It feels a bit funny to see the cover of this book with English words on it, because I know its original Russian version so well. The book is really, truly Soviet, if I may say so. I mean to say that in it, the characters, their moral/ethical positions, the setting, the events, and everything else up to the last line is filled with the worldview of the Soviet people. Well, this makes the book even more interesting for us today, when the Soviet Union is only history.
Still, the problems raised in the book are global, or I’d rather say, universal. The novel is amazing in its ability to live and remain ‘fresh’ through time: today, half of a century later, it reads as if it was written just yesterday by someone who always looks into the future.
I am sure, the authors did.
Definitely Maybe (Russian: За миллиард лет до конца света, literal translation: A Billion Years Before the End of the World, sometimes called Definitely Maybe: A Manuscript Discovered Under Unusual Circumstances) is a science fiction novel by Russian writers Arkady and Boris Strugatsky, first published 1974. The story takes place in Leningrad, USSR. The protagonist, an astrophysicist Dmitry Malyanov, is officially on vacation, but continues to work on his thesis, “The Interaction of Stars with Diffused Galactic Matter”. Just as he begins to realize that he is on the verge of a discovery worthy of a Nobel Prize, his life becomes plagued by a number of strange events, which finally lead him to a great deal of stress and make him unable to do his research anymore.

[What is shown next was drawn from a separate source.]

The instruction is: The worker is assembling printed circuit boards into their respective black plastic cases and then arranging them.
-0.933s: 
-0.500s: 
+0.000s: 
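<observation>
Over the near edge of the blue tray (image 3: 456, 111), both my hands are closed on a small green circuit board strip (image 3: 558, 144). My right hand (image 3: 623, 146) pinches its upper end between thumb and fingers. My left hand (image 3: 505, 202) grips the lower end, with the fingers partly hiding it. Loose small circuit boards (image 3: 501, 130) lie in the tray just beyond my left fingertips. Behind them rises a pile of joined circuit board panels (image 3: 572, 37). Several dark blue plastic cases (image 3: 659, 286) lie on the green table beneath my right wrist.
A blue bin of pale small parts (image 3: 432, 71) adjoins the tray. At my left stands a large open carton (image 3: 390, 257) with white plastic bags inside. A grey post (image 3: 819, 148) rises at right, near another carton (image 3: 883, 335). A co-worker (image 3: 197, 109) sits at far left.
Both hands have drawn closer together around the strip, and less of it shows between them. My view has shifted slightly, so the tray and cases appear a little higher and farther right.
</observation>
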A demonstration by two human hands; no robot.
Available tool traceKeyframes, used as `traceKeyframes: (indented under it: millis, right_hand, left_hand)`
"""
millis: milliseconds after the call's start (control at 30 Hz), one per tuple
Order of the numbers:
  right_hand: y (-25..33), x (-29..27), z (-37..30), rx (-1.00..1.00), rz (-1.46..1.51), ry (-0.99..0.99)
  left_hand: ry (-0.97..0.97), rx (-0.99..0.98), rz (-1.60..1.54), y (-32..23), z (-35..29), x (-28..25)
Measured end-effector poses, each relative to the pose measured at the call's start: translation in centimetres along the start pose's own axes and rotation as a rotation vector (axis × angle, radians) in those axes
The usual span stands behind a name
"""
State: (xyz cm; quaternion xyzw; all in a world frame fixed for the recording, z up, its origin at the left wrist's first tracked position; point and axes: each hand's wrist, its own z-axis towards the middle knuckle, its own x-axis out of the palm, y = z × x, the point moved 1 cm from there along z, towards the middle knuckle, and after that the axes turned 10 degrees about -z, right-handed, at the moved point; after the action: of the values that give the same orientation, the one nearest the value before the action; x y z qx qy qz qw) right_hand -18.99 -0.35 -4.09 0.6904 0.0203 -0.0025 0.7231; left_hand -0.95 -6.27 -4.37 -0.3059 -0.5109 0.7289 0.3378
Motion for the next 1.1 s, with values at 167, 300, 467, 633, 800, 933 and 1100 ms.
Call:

Little by little, Malyanov begins to suspect that someone (or something) deliberately intends to prevent him from continuing his work. Meanwhile, the same idea occurs to his friends, also talented scientists, who find themselves in a similar situation—some powerful, mysterious, and very selective force impedes their work.
An explanation is proposed by Malyanov’s friend, the mathematician Vecherovsky. He posits that some mysterious force is trying to slow down mankind’s scientific pursuit, which might become a threat to the very fabric of the universe in some distant future. In fact, it is the Universe itself that resists attempts of rational beings of constructing supercivilizations. Vecherovsky proposes to treat this universal resistance to scientific progress as a natural phenomenon which can and should be investigated and even harnessed by Science.
As the novel concludes, the other scientists, including Malyanov, have been forced to abandon their research, and Vecherovsky remains alone to battle the universe and continue their work.
I just finished reading the book for the 4-th or possibly the 5-th time, and enjoyed it again– maybe even more than the previous times. It glows with love for the world we live in. It is profound in thought; it touches deepest problems of human ethics, and at the same time, it is full of humor and life. I do recommend you to try reading it.
Also, I absolutely love and would like to recommend a few more books by Strugatsky brothers:
Snail on the Slope (Russian – “Улитка на склоне”) is a philosophic and deeply psychological sci-fi novel ;
The Doomed City (Russian: Град обреченный) is a 1972 science fiction novel — an absolutely amazing philosophic piece to read
Roadside Picnic (Russian: Пикник на обочине), a 1971 novel; within ten years after the first publication, 38 editions of it were published in 20 countries.
The Ugly Swans (Russian: Гадкие лебеди) written in the 1960-ies, but published only in 1987, during Gorbachev’s Perestroika.